## Records

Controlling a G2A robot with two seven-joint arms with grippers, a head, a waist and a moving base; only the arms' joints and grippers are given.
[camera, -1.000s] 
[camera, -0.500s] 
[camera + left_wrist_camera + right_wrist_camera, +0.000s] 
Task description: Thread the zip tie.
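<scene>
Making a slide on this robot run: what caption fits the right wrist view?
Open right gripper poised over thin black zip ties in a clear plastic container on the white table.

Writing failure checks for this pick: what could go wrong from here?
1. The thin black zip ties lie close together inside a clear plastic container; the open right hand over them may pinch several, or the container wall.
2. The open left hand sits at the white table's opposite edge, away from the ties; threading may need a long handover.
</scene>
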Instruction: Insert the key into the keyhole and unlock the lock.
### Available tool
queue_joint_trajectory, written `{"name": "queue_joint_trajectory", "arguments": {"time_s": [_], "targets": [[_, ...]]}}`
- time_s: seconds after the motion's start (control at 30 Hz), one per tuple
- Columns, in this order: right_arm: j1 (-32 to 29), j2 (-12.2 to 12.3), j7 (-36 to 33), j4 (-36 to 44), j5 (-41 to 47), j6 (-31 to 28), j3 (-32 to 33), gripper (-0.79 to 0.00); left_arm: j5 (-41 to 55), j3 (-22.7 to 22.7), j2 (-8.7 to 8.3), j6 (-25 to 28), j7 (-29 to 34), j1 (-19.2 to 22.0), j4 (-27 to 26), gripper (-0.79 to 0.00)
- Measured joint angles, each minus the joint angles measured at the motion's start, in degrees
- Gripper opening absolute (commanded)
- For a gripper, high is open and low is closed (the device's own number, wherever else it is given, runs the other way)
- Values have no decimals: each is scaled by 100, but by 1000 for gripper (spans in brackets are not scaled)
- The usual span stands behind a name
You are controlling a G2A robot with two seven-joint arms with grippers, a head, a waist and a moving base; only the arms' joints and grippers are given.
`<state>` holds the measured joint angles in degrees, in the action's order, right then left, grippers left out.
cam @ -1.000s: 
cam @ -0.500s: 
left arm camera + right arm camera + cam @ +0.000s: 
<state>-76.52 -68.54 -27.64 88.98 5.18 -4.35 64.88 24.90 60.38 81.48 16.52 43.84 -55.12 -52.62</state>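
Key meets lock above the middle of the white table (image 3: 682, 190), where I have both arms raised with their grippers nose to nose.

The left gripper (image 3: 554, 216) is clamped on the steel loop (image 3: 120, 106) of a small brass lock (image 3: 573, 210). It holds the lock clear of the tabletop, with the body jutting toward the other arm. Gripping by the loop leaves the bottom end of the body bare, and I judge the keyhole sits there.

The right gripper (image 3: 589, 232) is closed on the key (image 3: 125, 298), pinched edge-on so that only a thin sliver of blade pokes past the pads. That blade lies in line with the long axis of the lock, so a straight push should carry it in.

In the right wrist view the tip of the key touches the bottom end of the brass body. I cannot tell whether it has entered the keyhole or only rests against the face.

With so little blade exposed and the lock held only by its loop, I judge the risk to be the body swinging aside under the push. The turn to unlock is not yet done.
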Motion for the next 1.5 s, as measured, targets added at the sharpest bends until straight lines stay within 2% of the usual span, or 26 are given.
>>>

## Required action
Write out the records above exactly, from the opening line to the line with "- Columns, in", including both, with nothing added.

## Answer for the task
Controlling a G2A robot with two seven-joint arms with grippers, a head, a waist and a moving base; only the arms' joints and grippers are given.
[camera, -1.000s] 
[camera, -0.500s] 
[camera + left_wrist_camera + right_wrist_camera, +0.000s] 
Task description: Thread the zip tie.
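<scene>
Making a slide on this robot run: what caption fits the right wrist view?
Open right gripper poised over thin black zip ties in a clear plastic container on the white table.

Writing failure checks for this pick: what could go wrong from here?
1. The thin black zip ties lie close together inside a clear plastic container; the open right hand over them may pinch several, or the container wall.
2. The open left hand sits at the white table's opposite edge, away from the ties; threading may need a long handover.
</scene>
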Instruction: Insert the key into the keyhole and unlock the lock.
### Available tool
queue_joint_trajectory, written `{"name": "queue_joint_trajectory", "arguments": {"time_s": [_], "targets": [[_, ...]]}}`
- time_s: seconds after the motion's start (control at 30 Hz), one per tuple
- Columns, in this order: right_arm: j1 (-32 to 29), j2 (-12.2 to 12.3), j7 (-36 to 33), j4 (-36 to 44), j5 (-41 to 47), j6 (-31 to 28), j3 (-32 to 33), gripper (-0.79 to 0.00); left_arm: j5 (-41 to 55), j3 (-22.7 to 22.7), j2 (-8.7 to 8.3), j6 (-25 to 28), j7 (-29 to 34), j1 (-19.2 to 22.0), j4 (-27 to 26), gripper (-0.79 to 0.00)

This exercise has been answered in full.